WHAT YOU NEED TO DO: Write the data out again, matching every line exactly.

Segment Open

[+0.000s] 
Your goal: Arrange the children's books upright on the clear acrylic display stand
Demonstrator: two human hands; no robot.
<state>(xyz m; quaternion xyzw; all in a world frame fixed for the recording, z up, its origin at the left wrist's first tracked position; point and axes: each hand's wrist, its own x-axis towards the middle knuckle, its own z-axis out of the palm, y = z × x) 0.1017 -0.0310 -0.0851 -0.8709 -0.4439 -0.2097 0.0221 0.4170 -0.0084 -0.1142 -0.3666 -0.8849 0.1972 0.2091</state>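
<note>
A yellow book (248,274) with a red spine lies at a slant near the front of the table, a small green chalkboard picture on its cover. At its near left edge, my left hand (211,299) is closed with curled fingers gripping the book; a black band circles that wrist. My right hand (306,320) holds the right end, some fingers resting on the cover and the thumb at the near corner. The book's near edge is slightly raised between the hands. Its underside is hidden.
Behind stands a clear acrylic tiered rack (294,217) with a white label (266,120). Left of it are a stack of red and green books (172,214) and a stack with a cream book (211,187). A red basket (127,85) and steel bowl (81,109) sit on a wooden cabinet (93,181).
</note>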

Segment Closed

WRITTEN SOLUTION:
[+0.000s] 
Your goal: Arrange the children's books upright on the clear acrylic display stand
Demonstrator: two human hands; no robot.
<state>(xyz m; quaternion xyzw; all in a world frame fixed for the recording, z up, its origin at the left wrist's first tracked position; point and axes: each hand's wrist, its own x-axis towards the middle knuckle, its own z-axis out of the palm, y = z × x) 0.1017 -0.0310 -0.0851 -0.8709 -0.4439 -0.2097 0.0221 0.4170 -0.0084 -0.1142 -0.3666 -0.8849 0.1972 0.2091</state>
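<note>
A yellow book (248,274) with a red spine lies at a slant near the front of the table, a small green chalkboard picture on its cover. At its near left edge, my left hand (211,299) is closed with curled fingers gripping the book; a black band circles that wrist. My right hand (306,320) holds the right end, some fingers resting on the cover and the thumb at the near corner. The book's near edge is slightly raised between the hands. Its underside is hidden.
Behind stands a clear acrylic tiered rack (294,217) with a white label (266,120). Left of it are a stack of red and green books (172,214) and a stack with a cream book (211,187). A red basket (127,85) and steel bowl (81,109) sit on a wooden cabinet (93,181).
</note>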

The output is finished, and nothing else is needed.